D'aucuns l'expliquent par la pression du lobby patronal, tandis que d'autres estiment que la bonne foi d'un Premier ministre s'est heurté aux énormes déficits qui frappent le secteur. Pour ce qui est de la carte professionnelle ou de l'épineuse problématique des agréments, le département de tutelle est appelé à être plus entreprenant. Pour Mohamed Harrak, secrétaire général du Syndicat national du transport/CDT, deux points essentiels restent en suspens, à savoir la carte professionnelle des chauffeurs et la formation. Ce sont là deux piliers essentiels pour une bonne application du code. Pour ce responsable syndical, la carte jouera le rôle de garde-fou contre les usurpateurs de métier de chauffeur, ceux-là mêmes qui disposent du permis de confiance sans exercer. Justement, ils sont plusieurs qui travaillent dans des professions libérales ou même dans l'administration et qui peuvent avoir accès à la carte de manière abusive. Harrak, comme d'autres professionnels et responsables syndicaux, veulent que Karim Ghellab leur donne plus de visibilité sur cette question. Ils veulent que les critères d'octroi tout autant que l'organisme qui la délivre soient bien définis pour verrouiller les procédures.
«Nous voulons que la gestion des cartes soit faite par les ministères de l'Intérieur et du Transport et non laissée à l'appréciation des associations et syndicats», estime-t-il.

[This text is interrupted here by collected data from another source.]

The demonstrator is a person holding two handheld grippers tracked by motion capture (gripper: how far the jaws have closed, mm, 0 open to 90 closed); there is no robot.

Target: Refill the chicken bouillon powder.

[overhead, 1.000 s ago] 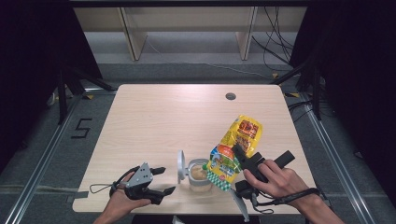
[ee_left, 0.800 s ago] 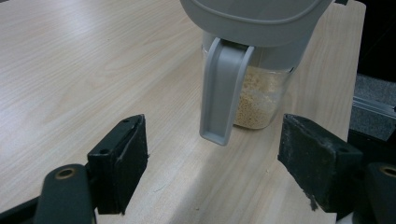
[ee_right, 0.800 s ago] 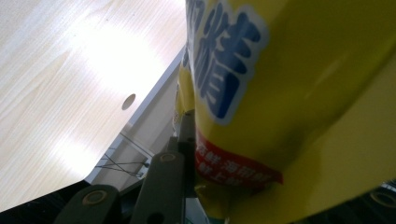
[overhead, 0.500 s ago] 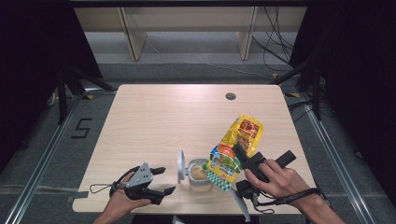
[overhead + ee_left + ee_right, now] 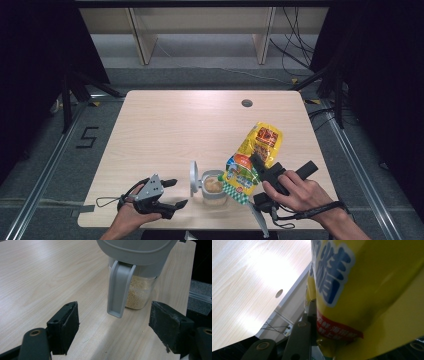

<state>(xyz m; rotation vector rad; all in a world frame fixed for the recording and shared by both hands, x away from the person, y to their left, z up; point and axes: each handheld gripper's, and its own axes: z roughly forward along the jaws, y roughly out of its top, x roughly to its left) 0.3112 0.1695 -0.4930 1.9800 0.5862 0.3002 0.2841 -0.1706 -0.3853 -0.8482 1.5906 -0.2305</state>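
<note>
Inspection taken from the person's side of the counter point(image 5: 165, 120), with the grey-lidded canister point(image 5: 214, 187) as landmark and reading from left to right.

Left of the canister: the left hand-held gripper point(image 5: 170, 194) lies low over the counter, near the front edge. Its jaws stand wide apart with nothing between them. In the left gripper view the canister's grey handle point(image 5: 119, 290) hangs directly ahead, in line with the gap between the two black pads point(image 5: 64, 327), but apart from them. No contact.

At the landmark: the canister stands upright near the front edge of the counter, lid point(image 5: 193, 176) swung up on its left side, mouth open. Pale granules point(image 5: 138, 291) fill roughly its lower part.

Right of the canister: the yellow packet point(image 5: 255, 157) is held off the counter, tilted, long axis running from upper right down to lower left. Its lower end sits just over the canister's open mouth. The right hand-held gripper point(image 5: 260, 167) is clamped across the packet's middle, jaws partly closed on it, with the person's right hand point(image 5: 295, 192) behind and to the right.

Judgement: pouring is in hand. The governing relation is the packet's lower end over the canister mouth. The right hand-held gripper is the working one. The left is the nearer to the handle, should the canister need steadying. Risk of spill if the packet drifts right of the rim.
</note>
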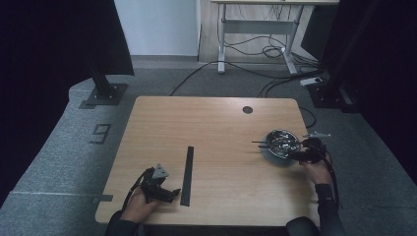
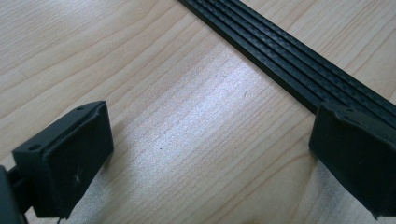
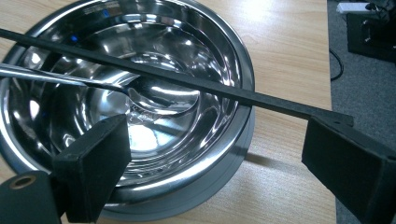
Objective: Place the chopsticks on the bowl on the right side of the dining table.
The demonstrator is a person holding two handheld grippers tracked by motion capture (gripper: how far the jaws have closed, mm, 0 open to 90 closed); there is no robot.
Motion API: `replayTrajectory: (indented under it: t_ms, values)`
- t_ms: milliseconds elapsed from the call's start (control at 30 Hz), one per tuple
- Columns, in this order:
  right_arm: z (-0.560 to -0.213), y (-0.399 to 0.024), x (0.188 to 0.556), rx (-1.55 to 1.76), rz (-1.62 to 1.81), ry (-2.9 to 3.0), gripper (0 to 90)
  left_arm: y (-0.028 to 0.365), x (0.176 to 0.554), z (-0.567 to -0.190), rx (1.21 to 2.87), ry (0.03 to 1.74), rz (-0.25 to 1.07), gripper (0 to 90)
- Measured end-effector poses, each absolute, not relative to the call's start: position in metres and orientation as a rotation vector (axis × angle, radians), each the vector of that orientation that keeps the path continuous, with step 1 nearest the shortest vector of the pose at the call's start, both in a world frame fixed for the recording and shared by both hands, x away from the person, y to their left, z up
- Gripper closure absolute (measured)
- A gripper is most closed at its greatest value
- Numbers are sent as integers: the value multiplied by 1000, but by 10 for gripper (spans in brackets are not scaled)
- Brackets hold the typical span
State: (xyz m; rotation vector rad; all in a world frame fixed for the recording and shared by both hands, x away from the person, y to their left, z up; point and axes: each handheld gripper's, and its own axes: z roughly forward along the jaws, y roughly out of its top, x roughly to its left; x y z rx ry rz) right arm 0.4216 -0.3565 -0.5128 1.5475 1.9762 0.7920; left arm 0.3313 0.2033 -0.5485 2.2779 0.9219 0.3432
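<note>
- Left gripper (image 1: pixel 173 194): I hold it low over the near-left part of the wooden table (image 1: pixel 216 123), with its jaws spread wide. In the left gripper view, bare wood lies between the two pads and nothing is gripped.
- Black slatted strip (image 1: pixel 187 175): it lies flat on the table, running from the near edge away toward the middle. It sits just beside my left gripper, on its right. In the left gripper view the strip (image 2: pixel 299 65) crosses the upper right corner and passes behind the right-hand pad.
- Right gripper (image 1: pixel 294 153): I hold it at the right side of the table, against the near-right rim of the steel bowl (image 1: pixel 280 142). Its jaws are released; in the right gripper view the pads stand well apart over the bowl's (image 3: pixel 140 93) rim.
- Bowl contents: a metal spoon (image 3: pixel 116 88) rests inside, its head near the bottom and its handle reaching out over the left rim.
- Thin black rod (image 3: pixel 187 79): it lies across the top of the bowl, and its right end passes behind the right-hand pad. I cannot tell whether that pad touches it.
</note>
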Motion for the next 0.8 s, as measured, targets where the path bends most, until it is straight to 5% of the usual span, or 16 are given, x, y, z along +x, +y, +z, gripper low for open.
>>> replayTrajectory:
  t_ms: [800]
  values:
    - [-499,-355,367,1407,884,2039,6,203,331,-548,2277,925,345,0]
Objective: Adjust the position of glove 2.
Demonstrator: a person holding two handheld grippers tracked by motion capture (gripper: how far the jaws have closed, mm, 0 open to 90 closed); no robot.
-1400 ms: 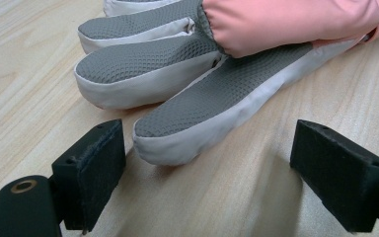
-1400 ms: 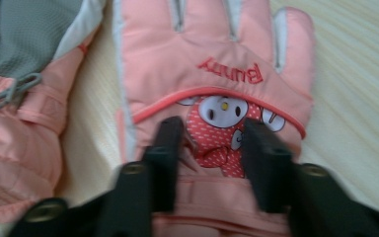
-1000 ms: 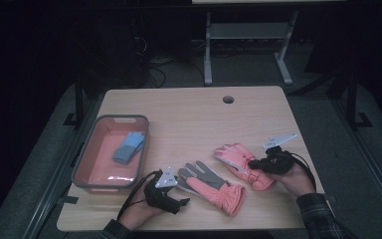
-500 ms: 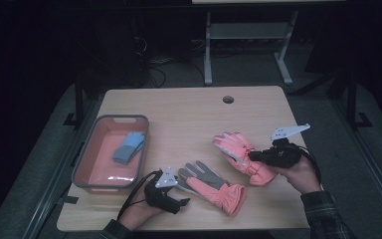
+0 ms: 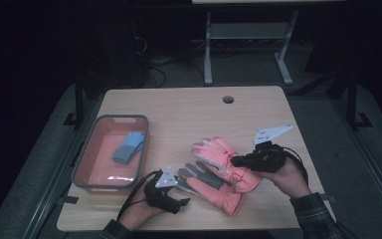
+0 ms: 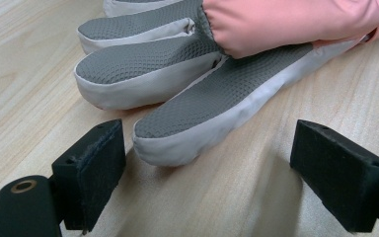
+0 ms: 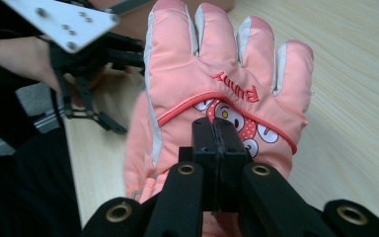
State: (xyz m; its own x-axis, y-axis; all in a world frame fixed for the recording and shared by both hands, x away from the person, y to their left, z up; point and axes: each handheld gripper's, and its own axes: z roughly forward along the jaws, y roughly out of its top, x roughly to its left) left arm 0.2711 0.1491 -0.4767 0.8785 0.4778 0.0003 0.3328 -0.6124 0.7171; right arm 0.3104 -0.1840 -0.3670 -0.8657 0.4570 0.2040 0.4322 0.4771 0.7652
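Two pink gloves (image 5: 219,169), one tray (image 5: 82,167), one blue cloth (image 5: 128,148)

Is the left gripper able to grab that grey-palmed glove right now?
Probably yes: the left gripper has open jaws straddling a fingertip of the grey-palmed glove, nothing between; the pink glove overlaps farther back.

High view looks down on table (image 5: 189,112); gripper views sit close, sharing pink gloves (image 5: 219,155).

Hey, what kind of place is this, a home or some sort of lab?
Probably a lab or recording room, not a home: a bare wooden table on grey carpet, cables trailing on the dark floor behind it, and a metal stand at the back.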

L'application du code se heurte aussi à quelques aberrations qui, avec la durée, sont devenues la règle à telle enseigne que les changer devient presque impossible. C'est le cas de certains tronçons très utilisés par les camions de transport de marchandises où désormais la loi implique un tonnage à ne pas dépasser. Les camions qui ont l'habitude de transporter plus de 40 tonnes dans des routes où la charge maximale tolérée est de 30 tonnes se trouvent ainsi dans l'embarras. Les sociétés et donneurs d'ordres en matière de transport routier doivent aussi respecter les limites de tonnage tolérées par la loi. Des exemples pareils sont légion et la réussite du nouveau code dépend aussi des solutions urgentes qu'il va falloir trouver à certains problèmes.